Why does the chart only go back 90 days?
Default window is 90 days for performance reasons (the OpenSearch aggregation gets expensive on long windows). Toggle to 365D in settings if you need the annual view; expect a 5-10s load. The underlying index typically retains 13 months of refund data.
How does this differ from BC Insights’ “Net Sales” chart?
Net Sales = Gross Sales - Refunds, so it folds two signals into one line. This card shows refunds in isolation, which is what you need for refund-specific investigation. Use Net Sales for finance reporting; use this card for operational refund management.

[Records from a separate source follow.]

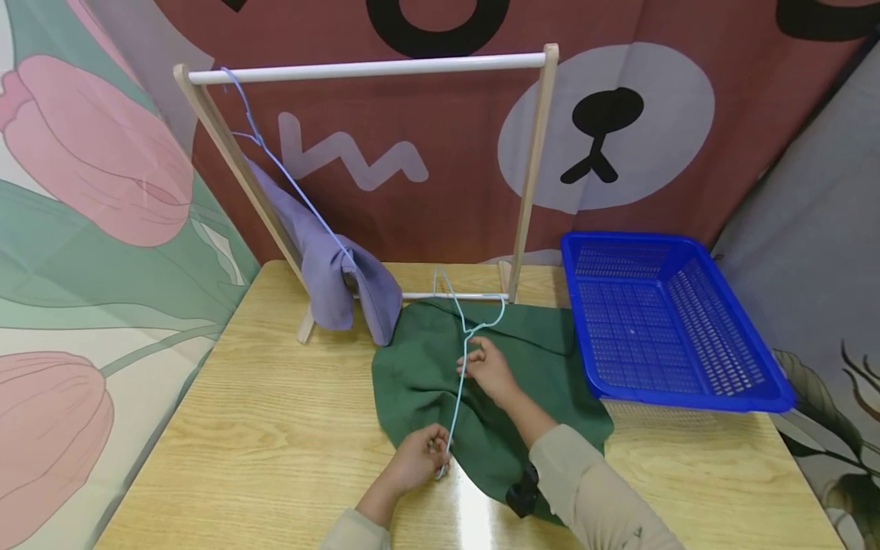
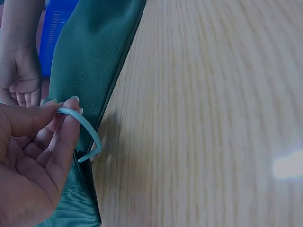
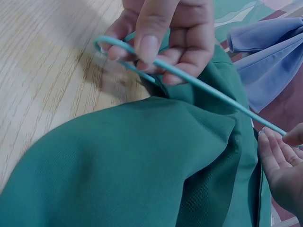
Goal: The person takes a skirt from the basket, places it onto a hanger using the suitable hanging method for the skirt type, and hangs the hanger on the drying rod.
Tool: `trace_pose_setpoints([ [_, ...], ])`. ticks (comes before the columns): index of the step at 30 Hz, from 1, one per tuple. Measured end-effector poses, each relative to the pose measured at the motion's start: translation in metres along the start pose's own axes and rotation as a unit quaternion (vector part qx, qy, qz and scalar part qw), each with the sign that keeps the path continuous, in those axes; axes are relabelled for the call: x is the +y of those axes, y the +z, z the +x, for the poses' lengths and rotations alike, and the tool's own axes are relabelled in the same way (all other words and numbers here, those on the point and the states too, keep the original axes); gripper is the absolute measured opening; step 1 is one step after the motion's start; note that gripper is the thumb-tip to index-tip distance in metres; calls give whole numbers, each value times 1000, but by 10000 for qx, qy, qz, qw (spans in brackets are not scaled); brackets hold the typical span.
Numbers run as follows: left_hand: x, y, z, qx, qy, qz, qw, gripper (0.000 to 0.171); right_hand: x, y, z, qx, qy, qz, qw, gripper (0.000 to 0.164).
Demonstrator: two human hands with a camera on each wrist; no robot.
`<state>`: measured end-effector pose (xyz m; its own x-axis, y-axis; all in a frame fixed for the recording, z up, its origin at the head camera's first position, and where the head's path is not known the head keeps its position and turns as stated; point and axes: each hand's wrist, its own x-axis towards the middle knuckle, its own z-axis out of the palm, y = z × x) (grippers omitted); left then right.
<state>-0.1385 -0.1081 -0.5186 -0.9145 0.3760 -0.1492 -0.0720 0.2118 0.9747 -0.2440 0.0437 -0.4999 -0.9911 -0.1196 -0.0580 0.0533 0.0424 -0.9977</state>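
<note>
A pale turquoise clothes hanger is held on its side above a green cloth garment spread on the table. My left hand pinches the hanger's near curved end between thumb and fingers, as the left wrist view shows at the hanger's tip. Farther up, close to the hook, my right hand holds the hanger's bar; at the edge of the right wrist view, its thumb and fingers meet on the bar. The garment lies rumpled beneath both hands, and its exact kind cannot be made out.
A wooden rack with a white top rail stands at the back. On its left side hangs a lilac garment on a blue hanger. A blue plastic basket sits to the right on the wooden table.
</note>
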Motion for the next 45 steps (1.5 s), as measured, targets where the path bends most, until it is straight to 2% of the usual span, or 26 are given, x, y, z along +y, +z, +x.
trace_pose_setpoints([
  [3, -5, 0, 1, 29, -40, 55, 10000, 9, -2, 2, -1, -38, 38, 323, 9995, 43],
  [7, -3, 0, 0, 30, -87, -72, 9999, 9, -2, 3, -2, -80, 14, 651, 9978, 45],
  [13, -2, -7, -8, 3, -382, -76, 9992, 13, 0, 3, -2, 101, -3, 1039, 9945, 57],
  [16, -8, -13, -11, 198, -607, -9, 9980, 12, 0, 2, -1, 122, 11, 1139, 9934, 55],
  [20, -15, -22, -16, 648, -1122, -148, 9915, 14, -1, 1, 0, 191, 90, 1078, 9939, 43],
  [25, -15, -30, -18, 1262, -1679, -212, 9775, 19, -5, 2, 0, 250, 88, 997, 9947, 37],
  [27, -14, -32, -19, 1616, -1783, 14, 9706, 18, -6, 3, 1, 245, 113, 996, 9947, 37],
  [28, -13, -33, -19, 1835, -1790, 274, 9662, 18, -6, 3, 1, 240, 130, 1007, 9945, 36],
  [30, -11, -34, -20, 2313, -1745, 750, 9542, 17, -6, 4, 2, 238, 157, 1039, 9942, 32],
  [32, -9, -36, -20, 2763, -1702, 1307, 9368, 20, -6, 4, 3, 266, 186, 1064, 9938, 27],
  [34, -7, -38, -19, 3098, -1685, 1579, 9223, 27, -5, 5, 3, 293, 189, 1082, 9935, 24],
  [37, -5, -41, -16, 3303, -1670, 1244, 9206, 38, 0, 6, 4, 328, 133, 1107, 9932, 22],
  [39, -3, -42, -12, 3301, -1694, 804, 9251, 42, 6, 7, 7, 305, 28, 1167, 9927, 20],
  [42, -1, -44, -7, 3139, -1726, -118, 9336, 45, 23, 6, 14, 238, -185, 1363, 9902, 13],
  [43, -1, -44, -5, 3121, -1753, -384, 9330, 45, 29, 5, 17, 179, -278, 1438, 9891, 11],
  [45, -2, -45, -3, 3112, -1767, -1021, 9282, 46, 26, 7, 16, 262, -168, 1375, 9900, 8],
])
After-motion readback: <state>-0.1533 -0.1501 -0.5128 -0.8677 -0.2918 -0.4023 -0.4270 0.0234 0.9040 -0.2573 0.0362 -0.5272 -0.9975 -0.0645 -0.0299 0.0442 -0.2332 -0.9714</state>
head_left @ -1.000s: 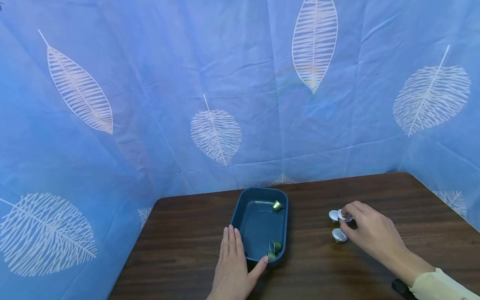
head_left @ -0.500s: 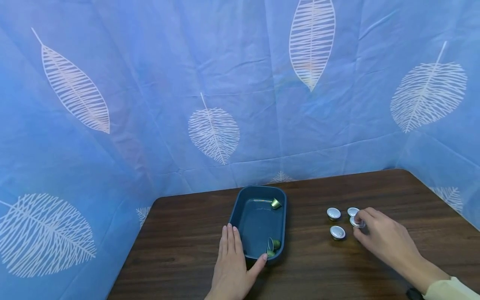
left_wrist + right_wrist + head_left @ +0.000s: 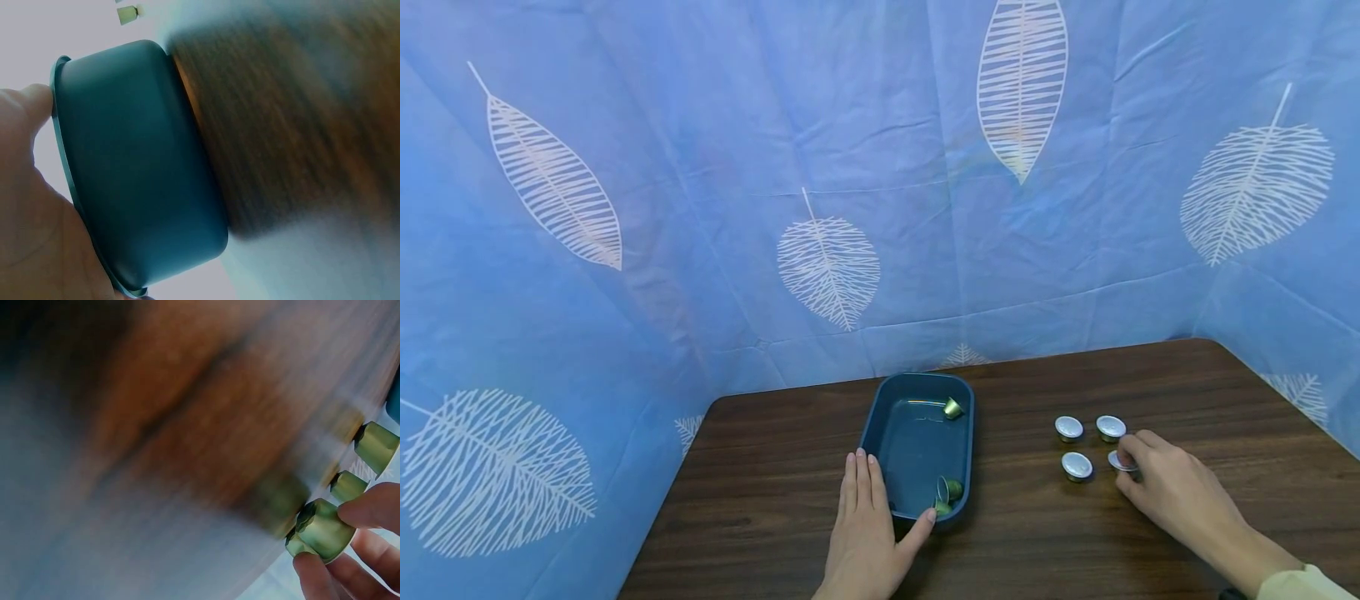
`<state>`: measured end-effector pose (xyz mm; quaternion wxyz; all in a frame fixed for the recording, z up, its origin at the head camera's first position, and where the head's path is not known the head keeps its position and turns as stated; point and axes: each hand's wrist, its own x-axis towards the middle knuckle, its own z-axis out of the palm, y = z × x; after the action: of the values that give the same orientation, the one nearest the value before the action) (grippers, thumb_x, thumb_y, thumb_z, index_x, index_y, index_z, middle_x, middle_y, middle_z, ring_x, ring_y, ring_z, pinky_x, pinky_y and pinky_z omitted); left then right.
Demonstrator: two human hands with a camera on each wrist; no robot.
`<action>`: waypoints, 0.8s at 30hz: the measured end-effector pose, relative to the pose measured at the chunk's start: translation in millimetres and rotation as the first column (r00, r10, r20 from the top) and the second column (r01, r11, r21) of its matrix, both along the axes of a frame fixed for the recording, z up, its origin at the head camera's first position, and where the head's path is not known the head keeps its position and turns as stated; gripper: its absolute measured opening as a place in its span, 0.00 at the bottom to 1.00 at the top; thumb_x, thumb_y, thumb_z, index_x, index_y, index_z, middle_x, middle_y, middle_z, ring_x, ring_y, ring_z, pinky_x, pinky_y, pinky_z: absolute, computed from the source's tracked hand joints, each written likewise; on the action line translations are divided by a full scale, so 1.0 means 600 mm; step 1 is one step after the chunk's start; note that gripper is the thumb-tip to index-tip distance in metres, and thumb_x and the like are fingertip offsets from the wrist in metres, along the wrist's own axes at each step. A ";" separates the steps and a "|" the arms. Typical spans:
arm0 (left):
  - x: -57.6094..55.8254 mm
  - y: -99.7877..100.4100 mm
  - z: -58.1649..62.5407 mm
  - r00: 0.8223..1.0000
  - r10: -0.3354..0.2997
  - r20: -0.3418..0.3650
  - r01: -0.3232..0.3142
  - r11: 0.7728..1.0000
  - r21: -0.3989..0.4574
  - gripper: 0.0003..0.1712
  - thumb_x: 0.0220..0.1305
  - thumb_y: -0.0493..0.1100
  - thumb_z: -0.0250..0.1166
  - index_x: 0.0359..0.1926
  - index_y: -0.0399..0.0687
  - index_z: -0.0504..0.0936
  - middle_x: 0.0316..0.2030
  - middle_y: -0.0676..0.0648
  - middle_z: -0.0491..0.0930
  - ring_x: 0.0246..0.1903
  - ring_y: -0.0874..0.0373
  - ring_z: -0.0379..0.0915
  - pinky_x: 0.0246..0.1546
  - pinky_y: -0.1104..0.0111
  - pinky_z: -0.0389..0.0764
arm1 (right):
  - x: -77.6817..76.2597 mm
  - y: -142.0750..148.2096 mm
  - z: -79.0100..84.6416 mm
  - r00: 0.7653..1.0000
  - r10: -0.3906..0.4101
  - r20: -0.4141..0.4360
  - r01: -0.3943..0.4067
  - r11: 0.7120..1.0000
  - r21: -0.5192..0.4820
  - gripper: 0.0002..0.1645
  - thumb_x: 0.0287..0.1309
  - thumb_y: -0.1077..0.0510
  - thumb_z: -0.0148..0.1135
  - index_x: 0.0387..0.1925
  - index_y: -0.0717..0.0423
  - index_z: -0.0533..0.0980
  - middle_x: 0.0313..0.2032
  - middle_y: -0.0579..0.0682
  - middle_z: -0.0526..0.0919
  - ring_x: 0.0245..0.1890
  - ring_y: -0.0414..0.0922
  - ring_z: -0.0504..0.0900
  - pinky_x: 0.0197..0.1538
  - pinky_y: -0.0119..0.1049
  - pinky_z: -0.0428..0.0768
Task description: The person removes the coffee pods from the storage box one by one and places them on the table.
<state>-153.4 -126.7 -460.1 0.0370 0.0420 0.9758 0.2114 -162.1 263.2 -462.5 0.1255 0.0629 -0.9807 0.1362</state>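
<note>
My right hand point(image 3: 1180, 487) pinches a green coffee capsule point(image 3: 1120, 461), foil lid up, between thumb and fingers close over the table. In the right wrist view the held capsule point(image 3: 325, 530) shows its green side, narrow end toward the table. Three more capsules stand lid up beside it: one at back left point(image 3: 1069, 428), one at back right point(image 3: 1111, 428), one at front left point(image 3: 1077, 467). My left hand point(image 3: 868, 533) rests at the near left corner of a dark blue tray point(image 3: 917, 446), fingers straight along its side, thumb at the rim point(image 3: 62, 150).
Inside the tray lie a gold-green capsule point(image 3: 952, 408) at the far right and two green ones, one capsule point(image 3: 951, 489) overlapping the other, at the near right corner. A blue leaf-printed curtain point(image 3: 925, 208) hangs behind the brown wooden table point(image 3: 760, 492).
The right hand has moved right and nearer the person, with a capsule at its fingertips. The back right capsule has come into view, clear of the fingers. The left hand and tray stay put.
</note>
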 end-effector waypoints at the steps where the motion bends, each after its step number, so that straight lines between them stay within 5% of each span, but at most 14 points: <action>1: 0.000 0.000 0.000 1.000 -0.001 -0.003 0.001 1.000 0.004 0.71 0.65 0.86 0.55 0.86 0.36 0.50 0.87 0.35 0.42 0.87 0.38 0.38 0.83 0.39 0.55 | 0.000 0.000 0.000 1.000 -0.002 -0.001 0.002 1.000 -0.001 0.16 0.55 0.63 0.79 0.31 0.50 0.76 0.34 0.46 0.80 0.23 0.38 0.64 0.25 0.33 0.62; 24: 0.000 -0.001 0.001 1.000 -0.001 -0.003 0.001 1.000 0.010 0.70 0.65 0.85 0.55 0.86 0.37 0.50 0.88 0.36 0.41 0.88 0.38 0.37 0.83 0.40 0.55 | 0.008 0.002 0.004 0.997 -0.057 -0.049 0.058 0.998 0.013 0.14 0.50 0.56 0.81 0.29 0.45 0.79 0.32 0.41 0.78 0.23 0.37 0.67 0.22 0.38 0.67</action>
<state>-153.6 -127.3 -459.8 0.0356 0.0431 0.9748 0.2161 -157.2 264.7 -459.9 0.1525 0.0387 -0.9797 0.1239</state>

Can I overlay revenue on the same chart?
Yes via the chart’s overlay toggle. The default refund-only view is cleaner for refund investigation; the revenue overlay is useful when checking “is this refund spike just tracking a sales spike?”.
Does this respect customer-group filters?
No, the chart aggregates across all customer groups. Use Ask Viq for filtered views: “show refunds over time for customer_group_id 5 over last 90 days”.
My chart shows zero on a recent day but I know there were refunds, what’s wrong?
Sync lag. The most recent 30-60 minutes of refund activity may not be indexed yet. Wait an hour and reload; the day’s bar should populate. If it persists past 2-3 hours, check Settings → Integrations → BigCommerce for a webhook delivery failure; the index refresh depends on order/refunded webhook events firing reliably.